Step aside Cady Heron.

“You’re like…really pretty”

I can’t tell you how many times I have watched that scene in Mean Girls and laughed hysterically at how shallow they all were. That doesn’t stop me from wanting to hear the same sentence…sounds dumb doesn’t it? No matter how many times we say “I don’t give a flying duck(autocorrect) what they think about me”  we still care. It is human nature to seek the approval of others. Especially at this super fun point of life called the beginning of adulthood. There are so many people we want to impress; our parents, our coworkers, our friends, our friends’ friends, and that cute guy we see across the bar.
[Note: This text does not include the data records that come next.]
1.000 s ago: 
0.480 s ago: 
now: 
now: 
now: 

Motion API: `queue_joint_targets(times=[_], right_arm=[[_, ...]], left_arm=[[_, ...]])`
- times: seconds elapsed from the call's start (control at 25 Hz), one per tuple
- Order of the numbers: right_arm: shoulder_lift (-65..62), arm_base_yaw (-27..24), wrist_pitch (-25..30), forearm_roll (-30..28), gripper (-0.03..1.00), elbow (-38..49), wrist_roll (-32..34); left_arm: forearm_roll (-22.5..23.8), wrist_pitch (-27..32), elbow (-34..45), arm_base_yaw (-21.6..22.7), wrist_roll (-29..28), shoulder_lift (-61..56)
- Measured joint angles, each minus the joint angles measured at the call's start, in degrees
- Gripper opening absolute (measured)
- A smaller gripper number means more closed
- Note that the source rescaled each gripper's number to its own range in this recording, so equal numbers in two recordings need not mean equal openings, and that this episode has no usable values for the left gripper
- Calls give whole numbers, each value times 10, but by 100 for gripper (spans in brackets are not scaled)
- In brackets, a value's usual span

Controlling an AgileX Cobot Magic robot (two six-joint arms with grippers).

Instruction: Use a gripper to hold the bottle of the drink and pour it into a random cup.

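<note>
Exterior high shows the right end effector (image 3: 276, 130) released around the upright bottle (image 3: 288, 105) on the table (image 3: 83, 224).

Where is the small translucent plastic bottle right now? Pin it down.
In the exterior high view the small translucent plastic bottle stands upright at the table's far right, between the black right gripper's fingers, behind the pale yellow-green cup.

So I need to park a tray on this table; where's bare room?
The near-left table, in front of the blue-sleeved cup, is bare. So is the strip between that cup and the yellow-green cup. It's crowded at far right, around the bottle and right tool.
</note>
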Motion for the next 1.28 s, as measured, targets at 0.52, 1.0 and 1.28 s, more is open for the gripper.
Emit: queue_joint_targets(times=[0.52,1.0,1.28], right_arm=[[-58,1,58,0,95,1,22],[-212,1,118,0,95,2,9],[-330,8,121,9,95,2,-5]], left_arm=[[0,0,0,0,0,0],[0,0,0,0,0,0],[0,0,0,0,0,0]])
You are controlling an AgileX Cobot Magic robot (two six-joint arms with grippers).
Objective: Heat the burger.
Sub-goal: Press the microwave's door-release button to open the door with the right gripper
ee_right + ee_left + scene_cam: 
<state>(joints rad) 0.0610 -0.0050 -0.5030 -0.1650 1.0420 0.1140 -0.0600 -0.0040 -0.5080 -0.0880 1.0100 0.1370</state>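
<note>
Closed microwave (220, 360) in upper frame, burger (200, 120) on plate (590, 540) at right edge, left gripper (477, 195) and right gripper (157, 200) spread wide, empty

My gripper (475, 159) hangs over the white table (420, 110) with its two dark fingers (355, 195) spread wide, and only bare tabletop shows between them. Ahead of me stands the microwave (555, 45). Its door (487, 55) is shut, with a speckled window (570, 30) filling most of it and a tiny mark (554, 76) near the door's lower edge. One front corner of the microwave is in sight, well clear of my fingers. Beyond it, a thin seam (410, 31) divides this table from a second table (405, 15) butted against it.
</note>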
Are you ready for the harsh truth…its never going to happen. Its annoying isn’t it. It occurred to me one day this year when I was talking a student through a meltdown. “The other kids don’t like me….they make fun of me….they call me ugly…they talk about me behind my back.” All of these were phrases I said or fears that I had when I was her age and as an adult. As I’m talking to this young lady and trying to comfort her I said “Baby girl, you will always  have people who don’t like you in life. The people who really matter, the ones are always there for you will be proud of you and they will love you for who you are no matter what. The only opinion that really matters is your own. You need to love you. If you are happy with the person you are then be proud of that and stop trying to hide behind the standards of others.” Wait what…..did I just say that? Well damn, I guess I need to start taking my own advice.

Don’t get me wrong; I work in a field where being considered “cool” can go a long way with building relationships. We are told in every (completely annoying) professional development how important it is to develop relationships with the students. “If they don’t like you, they aren’t going to perform for you.” This was hard for me. I wasn’t cool when I was in middle school and now I need to be cool for a bunch of kids who think a Razr phone is lame. It took me a couple of years to realize that I didn’t need to be cool and I don’t need these kids to like me. What they should tell us is that you need to build a relationship so the students see you as human. That level of openness fosters respect and that is what you should really seek from your students. Once I started allowing my students to see that I was human, that I have fears and flaws everything seemed to flow a lot easier.

Sharing these things with my students allowed me to take a careful look at myself and the things that I really needed to do. I spend a lot of time trying to get my students to appreciate their own self worth but I was not leading by example at all. I was holding myself to an indefinable, unattainable standard.  What does it even mean to be pretty? Who gets to decide that? I read somewhere that finding one new thing to love everyday could change an entire outlook. Since then I have realized that looking like a model is not something I am really interested in. Instead I want to feel strong. I want to be compassionate. I want to be independent. I want to be a role model. I want to be me.

Screw pretty….I’m me and I’m freaking awesome (most of the time…just don’t ask when I’m hangry).